"Afinal a barbárie ficou evidente." Joaquim Soler, de 30 anos, pesquisador da Universidade de Girona, demonstra sua satisfação. Depois de meses de silêncio, a denúncia que ele fez com seu colega Nick Brooks, da Universidade de East Anglia (Reino Unido), surtiu efeito.
O arqueólogo Soler descobriu espantado que Mahmud, um oficial egípcio, ou Issa, um queniano, haviam gravado seus nomes com arma branca sobre pinturas rupestres de girafas e rinocerontes em Rekeiz Lemgasm, no Saara Ocidental -apesar de Issa ser formado em ética da manutenção da paz em uma academia militar.
Pouco depois, Brooks também ficou aterrorizado ao ler "Petar CroArmy", o nome de um oficial croata, esculpido sobre desenhos de 4 mil anos de idade na Cova do Diabo em Lajuad. Em Rekeiz Lemgasm há inclusive pinturas arrancadas da rocha, mas nesse caso se ignora quem roubou essas representações de homens dançando.
Soler e Brooks redigiram um relatório conjunto sobre o vandalismo dos capacetes azuis da Minurso, o pequeno contingente da ONU que vigia o cessar-fogo no Saara Ocidental. Além disso, Brooks narrou a barbárie em um site na Web que reúne denúncias contra as forças da ONU.
"Até então a Minurso havia feito ouvidos moucos das queixas sobre a destruição do patrimônio feitas pela Frente Polisário (que controla um quarto da antiga colônia espanhola)", lembra Soler. "A revelação pública mudou tudo", acrescenta satisfeito esse pesquisador que começou a percorrer o deserto quando tinha 20 anos.
A Minurso deu o braço a torcer. Reconheceu em janeiro em um comunicado que "as provas disponíveis em vários lugares sugerem que alguns dos grafites são obra do pessoal militar". Além de vândalos, os capacetes azuis foram idiotas porque assinaram seus estragos. "Estou desolado", comenta Julian Harston, representante especial do secretário-geral da ONU para o Saara. "São oficiais, e não soldados comuns", explica escandalizado.
Além da investigação sobre a devastação cometida por seus militares, o britânico Harston prometeu também averiguar a "extensão dos danos causados e estudar possíveis reparações". A Unesco se envolverá.
Da Costa do Marfim à Eritréia, passando por Burundi ou a República Democrática do Congo, as forças da ONU viram-se envolvidas desde 2004 em todo tipo de escândalos por abusos sexuais ou tráficos delituosos.
Nesse pedaço do deserto onde o Marrocos e minorias pró-independência se enfrentam há 33 anos, a depredação cometida pelos capacetes azuis não demorou a se politizar.
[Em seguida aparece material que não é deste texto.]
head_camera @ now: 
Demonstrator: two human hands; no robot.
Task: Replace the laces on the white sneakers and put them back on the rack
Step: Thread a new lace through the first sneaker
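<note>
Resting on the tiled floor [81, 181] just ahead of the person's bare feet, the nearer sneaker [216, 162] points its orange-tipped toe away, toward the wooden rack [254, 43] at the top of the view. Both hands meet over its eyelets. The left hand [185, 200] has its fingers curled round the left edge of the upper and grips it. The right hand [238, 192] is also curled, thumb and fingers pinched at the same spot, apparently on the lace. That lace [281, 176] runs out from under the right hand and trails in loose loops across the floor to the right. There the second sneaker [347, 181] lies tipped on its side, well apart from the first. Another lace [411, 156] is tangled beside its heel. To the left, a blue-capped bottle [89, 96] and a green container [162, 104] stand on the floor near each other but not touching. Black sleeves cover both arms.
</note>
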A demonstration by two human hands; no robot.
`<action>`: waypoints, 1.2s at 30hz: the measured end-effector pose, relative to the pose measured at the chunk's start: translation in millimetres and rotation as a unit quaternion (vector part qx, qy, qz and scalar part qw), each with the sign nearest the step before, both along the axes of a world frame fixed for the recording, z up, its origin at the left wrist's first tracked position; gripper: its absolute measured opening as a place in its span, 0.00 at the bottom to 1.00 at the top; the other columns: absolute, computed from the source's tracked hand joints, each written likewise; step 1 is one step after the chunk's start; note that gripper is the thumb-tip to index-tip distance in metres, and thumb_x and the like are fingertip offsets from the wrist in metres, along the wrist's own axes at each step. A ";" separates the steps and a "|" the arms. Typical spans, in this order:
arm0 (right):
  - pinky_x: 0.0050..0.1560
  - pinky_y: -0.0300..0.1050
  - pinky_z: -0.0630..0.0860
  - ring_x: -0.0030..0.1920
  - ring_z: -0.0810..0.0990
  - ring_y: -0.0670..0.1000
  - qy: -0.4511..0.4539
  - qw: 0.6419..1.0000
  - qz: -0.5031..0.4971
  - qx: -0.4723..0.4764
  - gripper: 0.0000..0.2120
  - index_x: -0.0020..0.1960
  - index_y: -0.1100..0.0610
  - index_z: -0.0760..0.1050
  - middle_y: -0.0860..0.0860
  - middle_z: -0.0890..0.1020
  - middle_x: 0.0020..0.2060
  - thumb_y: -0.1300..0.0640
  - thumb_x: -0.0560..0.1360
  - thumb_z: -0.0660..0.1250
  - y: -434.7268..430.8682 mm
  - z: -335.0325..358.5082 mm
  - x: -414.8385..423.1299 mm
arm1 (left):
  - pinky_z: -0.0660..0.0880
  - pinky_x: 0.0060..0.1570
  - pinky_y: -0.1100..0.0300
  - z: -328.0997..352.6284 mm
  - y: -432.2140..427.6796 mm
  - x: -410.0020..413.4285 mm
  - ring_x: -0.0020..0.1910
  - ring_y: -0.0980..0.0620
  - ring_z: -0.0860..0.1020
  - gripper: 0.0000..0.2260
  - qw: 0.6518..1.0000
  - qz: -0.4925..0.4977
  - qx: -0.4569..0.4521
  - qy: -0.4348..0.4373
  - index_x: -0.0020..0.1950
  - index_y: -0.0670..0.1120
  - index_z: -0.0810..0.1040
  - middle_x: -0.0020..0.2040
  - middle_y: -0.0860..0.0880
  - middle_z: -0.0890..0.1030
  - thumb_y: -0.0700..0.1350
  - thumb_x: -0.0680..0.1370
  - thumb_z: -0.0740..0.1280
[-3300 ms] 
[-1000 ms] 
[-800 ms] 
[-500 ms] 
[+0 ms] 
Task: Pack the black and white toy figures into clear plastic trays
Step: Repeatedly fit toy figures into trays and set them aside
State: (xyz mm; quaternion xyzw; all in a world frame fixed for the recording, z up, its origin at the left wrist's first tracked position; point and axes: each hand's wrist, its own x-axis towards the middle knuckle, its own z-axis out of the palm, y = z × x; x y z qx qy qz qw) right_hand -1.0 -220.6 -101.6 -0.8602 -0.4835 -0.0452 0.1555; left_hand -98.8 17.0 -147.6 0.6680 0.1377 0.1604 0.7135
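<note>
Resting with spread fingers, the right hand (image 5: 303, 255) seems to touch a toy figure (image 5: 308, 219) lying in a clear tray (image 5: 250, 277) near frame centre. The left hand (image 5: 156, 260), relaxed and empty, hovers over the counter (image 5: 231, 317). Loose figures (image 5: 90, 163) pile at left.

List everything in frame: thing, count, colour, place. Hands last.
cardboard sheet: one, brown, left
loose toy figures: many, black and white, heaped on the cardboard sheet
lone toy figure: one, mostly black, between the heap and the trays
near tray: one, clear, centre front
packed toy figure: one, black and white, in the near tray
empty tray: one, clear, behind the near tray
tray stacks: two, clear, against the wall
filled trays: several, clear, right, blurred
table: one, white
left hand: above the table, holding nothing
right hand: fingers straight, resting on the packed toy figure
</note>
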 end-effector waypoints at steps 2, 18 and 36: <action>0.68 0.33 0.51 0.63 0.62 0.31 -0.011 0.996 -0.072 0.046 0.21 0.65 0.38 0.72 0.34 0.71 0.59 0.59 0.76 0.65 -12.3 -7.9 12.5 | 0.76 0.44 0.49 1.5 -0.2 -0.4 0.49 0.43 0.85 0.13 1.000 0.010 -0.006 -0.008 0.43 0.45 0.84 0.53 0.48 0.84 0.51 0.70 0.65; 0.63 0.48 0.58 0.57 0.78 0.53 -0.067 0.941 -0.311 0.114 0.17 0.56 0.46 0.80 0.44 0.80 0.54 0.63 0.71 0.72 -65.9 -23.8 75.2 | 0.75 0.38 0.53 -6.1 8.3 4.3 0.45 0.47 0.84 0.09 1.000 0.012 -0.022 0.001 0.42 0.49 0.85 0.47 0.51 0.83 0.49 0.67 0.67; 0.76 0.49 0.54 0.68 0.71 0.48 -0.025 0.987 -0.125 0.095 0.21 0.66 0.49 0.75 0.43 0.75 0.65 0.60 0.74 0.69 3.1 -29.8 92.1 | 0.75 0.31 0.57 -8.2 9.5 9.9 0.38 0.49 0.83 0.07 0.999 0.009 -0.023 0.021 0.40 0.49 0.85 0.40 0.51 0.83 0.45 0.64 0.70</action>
Harston apresentou no mês passado suas desculpas a Mohamed Haddad, a ligação do Polisário com os capacetes azuis, e o Marrocos demonstrou sua irritação.
A Associação Saara Marroquino, que defende a soberania do Marrocos sobre a antiga colônia espanhola, denunciou o "grave erro diplomático" de Harston. Ele deveria, segundo ela, desculpar-se a Rabat (capital marroquina). "Ora", respondeu Ahmed Bujari, delegado do Polisário diante da ONU. "Mas se os atos de vandalismo foram cometidos em território liberado", salienta. Referia-se à faixa do deserto nas mãos dos separatistas.
Faz séculos que desapareceram as girafas e os rinocerontes que habitavam o Saara. No século passado também sumiu o grosso dos desenhos que os representavam. O grande espólio do patrimônio do Saara remonta à colonização espanhola, garante Soler. "Nos arredores de Smara", a cidade santa do deserto, "houve diversas jazidas com pinturas rupestres, mas os militares as levaram para enfeitar restaurantes de oficiais ou mesmo suas próprias casas."
"Muitas se perderam e outras ficaram muito danificadas ao ser retiradas de seu entorno", lamenta. "Ninguém sabe mais qual é sua procedência exata."